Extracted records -
- - - - -

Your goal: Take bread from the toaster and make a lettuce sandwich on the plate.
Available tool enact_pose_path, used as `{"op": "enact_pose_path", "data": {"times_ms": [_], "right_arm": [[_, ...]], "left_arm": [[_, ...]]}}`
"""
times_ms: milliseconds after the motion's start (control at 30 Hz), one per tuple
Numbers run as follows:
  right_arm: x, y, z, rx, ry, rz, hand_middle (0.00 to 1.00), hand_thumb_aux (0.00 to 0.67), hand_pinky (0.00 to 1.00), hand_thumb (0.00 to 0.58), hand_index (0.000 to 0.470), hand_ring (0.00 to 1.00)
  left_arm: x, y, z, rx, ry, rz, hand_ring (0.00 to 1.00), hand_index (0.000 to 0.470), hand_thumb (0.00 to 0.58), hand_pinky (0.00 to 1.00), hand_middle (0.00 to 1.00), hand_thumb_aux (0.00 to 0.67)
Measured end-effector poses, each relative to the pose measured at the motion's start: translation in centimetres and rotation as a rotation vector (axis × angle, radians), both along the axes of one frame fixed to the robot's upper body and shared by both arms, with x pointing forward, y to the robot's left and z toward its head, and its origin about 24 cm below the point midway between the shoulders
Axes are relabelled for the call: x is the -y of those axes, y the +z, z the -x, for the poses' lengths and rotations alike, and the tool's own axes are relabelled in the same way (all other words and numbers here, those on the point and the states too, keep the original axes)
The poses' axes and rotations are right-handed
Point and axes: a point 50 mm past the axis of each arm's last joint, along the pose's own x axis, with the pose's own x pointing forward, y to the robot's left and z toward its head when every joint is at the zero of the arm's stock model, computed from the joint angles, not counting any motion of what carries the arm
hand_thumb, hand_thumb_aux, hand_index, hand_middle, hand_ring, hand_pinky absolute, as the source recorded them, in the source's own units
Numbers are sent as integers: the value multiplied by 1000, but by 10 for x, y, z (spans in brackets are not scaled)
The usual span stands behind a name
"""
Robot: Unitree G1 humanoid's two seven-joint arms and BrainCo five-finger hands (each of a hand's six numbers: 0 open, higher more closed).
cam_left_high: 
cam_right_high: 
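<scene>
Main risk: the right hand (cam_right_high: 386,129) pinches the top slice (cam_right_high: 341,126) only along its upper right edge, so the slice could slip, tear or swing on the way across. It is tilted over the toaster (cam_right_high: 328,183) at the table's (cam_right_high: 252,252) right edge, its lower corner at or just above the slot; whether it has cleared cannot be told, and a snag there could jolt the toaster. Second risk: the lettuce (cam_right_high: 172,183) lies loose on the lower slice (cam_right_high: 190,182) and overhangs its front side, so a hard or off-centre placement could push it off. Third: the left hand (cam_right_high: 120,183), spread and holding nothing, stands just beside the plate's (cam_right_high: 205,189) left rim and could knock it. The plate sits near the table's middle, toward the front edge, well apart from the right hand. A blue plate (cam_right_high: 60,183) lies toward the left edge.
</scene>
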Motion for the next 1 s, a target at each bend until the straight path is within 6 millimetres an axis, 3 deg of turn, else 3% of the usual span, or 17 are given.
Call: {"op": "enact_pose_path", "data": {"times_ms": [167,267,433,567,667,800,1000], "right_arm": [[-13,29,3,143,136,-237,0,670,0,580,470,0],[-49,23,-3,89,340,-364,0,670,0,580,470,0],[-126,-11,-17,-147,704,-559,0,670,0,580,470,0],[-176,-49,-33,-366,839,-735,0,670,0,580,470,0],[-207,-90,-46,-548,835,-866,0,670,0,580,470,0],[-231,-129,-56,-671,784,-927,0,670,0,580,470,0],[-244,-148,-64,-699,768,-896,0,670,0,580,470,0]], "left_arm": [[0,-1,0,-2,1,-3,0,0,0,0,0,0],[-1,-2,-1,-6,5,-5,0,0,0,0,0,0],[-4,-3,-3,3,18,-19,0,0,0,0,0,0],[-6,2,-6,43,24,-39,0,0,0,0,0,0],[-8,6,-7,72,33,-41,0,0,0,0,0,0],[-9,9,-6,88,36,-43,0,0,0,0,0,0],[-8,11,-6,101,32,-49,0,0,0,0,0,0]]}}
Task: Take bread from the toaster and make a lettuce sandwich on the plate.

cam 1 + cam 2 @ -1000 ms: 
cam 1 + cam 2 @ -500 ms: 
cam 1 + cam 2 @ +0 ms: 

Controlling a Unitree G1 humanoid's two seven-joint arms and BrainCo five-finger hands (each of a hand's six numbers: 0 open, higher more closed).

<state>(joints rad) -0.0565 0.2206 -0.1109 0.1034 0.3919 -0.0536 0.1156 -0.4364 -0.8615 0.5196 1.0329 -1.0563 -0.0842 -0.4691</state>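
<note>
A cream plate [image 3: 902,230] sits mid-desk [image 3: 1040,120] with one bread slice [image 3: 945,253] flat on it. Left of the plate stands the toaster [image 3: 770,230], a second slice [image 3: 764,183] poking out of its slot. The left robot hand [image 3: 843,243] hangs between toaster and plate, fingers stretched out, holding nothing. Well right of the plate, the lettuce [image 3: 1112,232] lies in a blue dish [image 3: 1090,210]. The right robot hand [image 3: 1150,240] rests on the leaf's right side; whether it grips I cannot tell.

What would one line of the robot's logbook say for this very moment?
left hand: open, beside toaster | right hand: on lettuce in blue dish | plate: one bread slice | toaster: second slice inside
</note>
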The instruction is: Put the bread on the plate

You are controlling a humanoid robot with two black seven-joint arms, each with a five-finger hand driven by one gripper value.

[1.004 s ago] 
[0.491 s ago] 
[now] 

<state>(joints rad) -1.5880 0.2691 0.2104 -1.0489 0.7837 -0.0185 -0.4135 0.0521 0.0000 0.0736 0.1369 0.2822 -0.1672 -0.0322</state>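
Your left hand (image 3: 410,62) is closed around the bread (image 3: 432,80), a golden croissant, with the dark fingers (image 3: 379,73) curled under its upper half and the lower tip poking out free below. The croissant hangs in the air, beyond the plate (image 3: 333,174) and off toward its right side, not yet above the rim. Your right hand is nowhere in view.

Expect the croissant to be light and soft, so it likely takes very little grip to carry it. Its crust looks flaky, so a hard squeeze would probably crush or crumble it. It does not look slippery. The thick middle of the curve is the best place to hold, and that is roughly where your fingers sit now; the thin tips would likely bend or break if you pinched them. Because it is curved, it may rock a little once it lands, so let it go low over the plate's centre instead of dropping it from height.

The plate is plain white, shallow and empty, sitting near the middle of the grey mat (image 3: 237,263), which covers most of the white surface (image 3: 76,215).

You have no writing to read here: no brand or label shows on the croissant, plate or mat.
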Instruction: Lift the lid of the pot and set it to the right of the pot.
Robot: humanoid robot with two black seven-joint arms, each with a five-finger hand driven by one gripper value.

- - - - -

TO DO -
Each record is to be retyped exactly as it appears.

RESPONSE -
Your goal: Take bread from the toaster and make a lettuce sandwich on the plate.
Available tool enact_pose_path, used as `{"op": "enact_pose_path", "data": {"times_ms": [_], "right_arm": [[_, ...]], "left_arm": [[_, ...]]}}`
"""
times_ms: milliseconds after the motion's start (control at 30 Hz), one per tuple
Numbers run as follows:
  right_arm: x, y, z, rx, ry, rz, hand_middle (0.00 to 1.00), hand_thumb_aux (0.00 to 0.67), hand_pinky (0.00 to 1.00), hand_thumb (0.00 to 0.58), hand_index (0.000 to 0.470), hand_ring (0.00 to 1.00)
  left_arm: x, y, z, rx, ry, rz, hand_ring (0.00 to 1.00), hand_index (0.000 to 0.470), hand_thumb (0.00 to 0.58), hand_pinky (0.00 to 1.00), hand_middle (0.00 to 1.00), hand_thumb_aux (0.00 to 0.67)
Measured end-effector poses, each relative to the pose measured at the motion's start: translation in centimetres and rotation as a rotation vector (axis × angle, radians), both along the axes of one frame fixed to the robot's upper body and shared by both arms, with x pointing forward, y to the robot's left and z toward its head, and its origin about 24 cm below the point midway between the shoulders
Axes are relabelled for the call: x is the -y of those axes, y the +z, z the -x, for the poses' lengths and rotations alike, and the tool's own axes are relabelled in the same way (all other words and numbers here, those on the point and the states too, keep the original axes)
The poses' axes and rotations are right-handed
Point and axes: a point 50 mm past the axis of each arm's last joint, along the pose's own x axis, with the pose's own x pointing forward, y to the robot's left and z toward its head when every joint is at the zero of the arm's stock model, computed from the joint angles, not counting any motion of what carries the arm
hand_thumb, hand_thumb_aux, hand_index, hand_middle, hand_ring, hand_pinky absolute, as the source recorded them, in the source's own units
Numbers are sent as integers: the value multiplied by 1000, but by 10 for x, y, z (spans in brackets are not scaled)
The usual span stands behind a name
"""
Robot: Unitree G1 humanoid's two seven-joint arms and BrainCo five-finger hands (each of a hand's six numbers: 0 open, higher more closed).
cam_left_high: 
cam_right_high: 
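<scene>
Main risk: the right hand (cam_right_high: 386,129) pinches the top slice (cam_right_high: 341,126) only along its upper right edge, so the slice could slip, tear or swing on the way across. It is tilted over the toaster (cam_right_high: 328,183) at the table's (cam_right_high: 252,252) right edge, its lower corner at or just above the slot; whether it has cleared cannot be told, and a snag there could jolt the toaster. Second risk: the lettuce (cam_right_high: 172,183) lies loose on the lower slice (cam_right_high: 190,182) and overhangs its front side, so a hard or off-centre placement could push it off. Third: the left hand (cam_right_high: 120,183), spread and holding nothing, stands just beside the plate's (cam_right_high: 205,189) left rim and could knock it. The plate sits near the table's middle, toward the front edge, well apart from the right hand. A blue plate (cam_right_high: 60,183) lies toward the left edge.
</scene>
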Motion for the next 1 s, a target at each bend until the straight path is within 6 millimetres an axis, 3 deg of turn, else 3% of the usual span, or 17 are given.
Call: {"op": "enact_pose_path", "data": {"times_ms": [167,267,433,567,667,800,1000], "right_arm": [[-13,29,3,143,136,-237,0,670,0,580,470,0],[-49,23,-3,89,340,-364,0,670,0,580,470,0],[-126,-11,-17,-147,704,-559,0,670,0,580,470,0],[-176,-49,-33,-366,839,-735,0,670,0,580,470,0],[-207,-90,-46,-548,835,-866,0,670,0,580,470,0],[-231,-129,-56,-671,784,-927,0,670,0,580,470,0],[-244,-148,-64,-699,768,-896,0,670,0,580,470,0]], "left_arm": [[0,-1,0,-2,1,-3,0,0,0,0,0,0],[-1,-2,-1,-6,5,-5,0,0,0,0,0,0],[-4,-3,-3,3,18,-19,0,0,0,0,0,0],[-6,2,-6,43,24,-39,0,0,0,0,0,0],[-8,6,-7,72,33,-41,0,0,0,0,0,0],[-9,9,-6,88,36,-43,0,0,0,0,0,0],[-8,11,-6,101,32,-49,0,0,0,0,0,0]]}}
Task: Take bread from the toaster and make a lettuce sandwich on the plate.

cam 1 + cam 2 @ -1000 ms: 
cam 1 + cam 2 @ -500 ms: 
cam 1 + cam 2 @ +0 ms: 

Controlling a Unitree G1 humanoid's two seven-joint arms and BrainCo five-finger hands (each of a hand's six numbers: 0 open, higher more closed).

<state>(joints rad) -0.0565 0.2206 -0.1109 0.1034 0.3919 -0.0536 0.1156 -0.4364 -0.8615 0.5196 1.0329 -1.0563 -0.0842 -0.4691</state>
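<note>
A cream plate [image 3: 902,230] sits mid-desk [image 3: 1040,120] with one bread slice [image 3: 945,253] flat on it. Left of the plate stands the toaster [image 3: 770,230], a second slice [image 3: 764,183] poking out of its slot. The left robot hand [image 3: 843,243] hangs between toaster and plate, fingers stretched out, holding nothing. Well right of the plate, the lettuce [image 3: 1112,232] lies in a blue dish [image 3: 1090,210]. The right robot hand [image 3: 1150,240] rests on the leaf's right side; whether it grips I cannot tell.

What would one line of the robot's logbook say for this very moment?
left hand: open, beside toaster | right hand: on lettuce in blue dish | plate: one bread slice | toaster: second slice inside
</note>
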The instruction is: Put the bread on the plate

You are controlling a humanoid robot with two black seven-joint arms, each with a five-finger hand driven by one gripper value.

[1.004 s ago] 
[0.491 s ago] 
[now] 

<state>(joints rad) -1.5880 0.2691 0.2104 -1.0489 0.7837 -0.0185 -0.4135 0.0521 0.0000 0.0736 0.1369 0.2822 -0.1672 -0.0322</state>
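Your left hand (image 3: 410,62) is closed around the bread (image 3: 432,80), a golden croissant, with the dark fingers (image 3: 379,73) curled under its upper half and the lower tip poking out free below. The croissant hangs in the air, beyond the plate (image 3: 333,174) and off toward its right side, not yet above the rim. Your right hand is nowhere in view.

Expect the croissant to be light and soft, so it likely takes very little grip to carry it. Its crust looks flaky, so a hard squeeze would probably crush or crumble it. It does not look slippery. The thick middle of the curve is the best place to hold, and that is roughly where your fingers sit now; the thin tips would likely bend or break if you pinched them. Because it is curved, it may rock a little once it lands, so let it go low over the plate's centre instead of dropping it from height.

The plate is plain white, shallow and empty, sitting near the middle of the grey mat (image 3: 237,263), which covers most of the white surface (image 3: 76,215).

You have no writing to read here: no brand or label shows on the croissant, plate or mat.
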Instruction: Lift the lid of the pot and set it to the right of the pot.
Robot: humanoid robot with two black seven-joint arms, each with a five-finger hand driven by one gripper value.

Nothing else is part of this answer.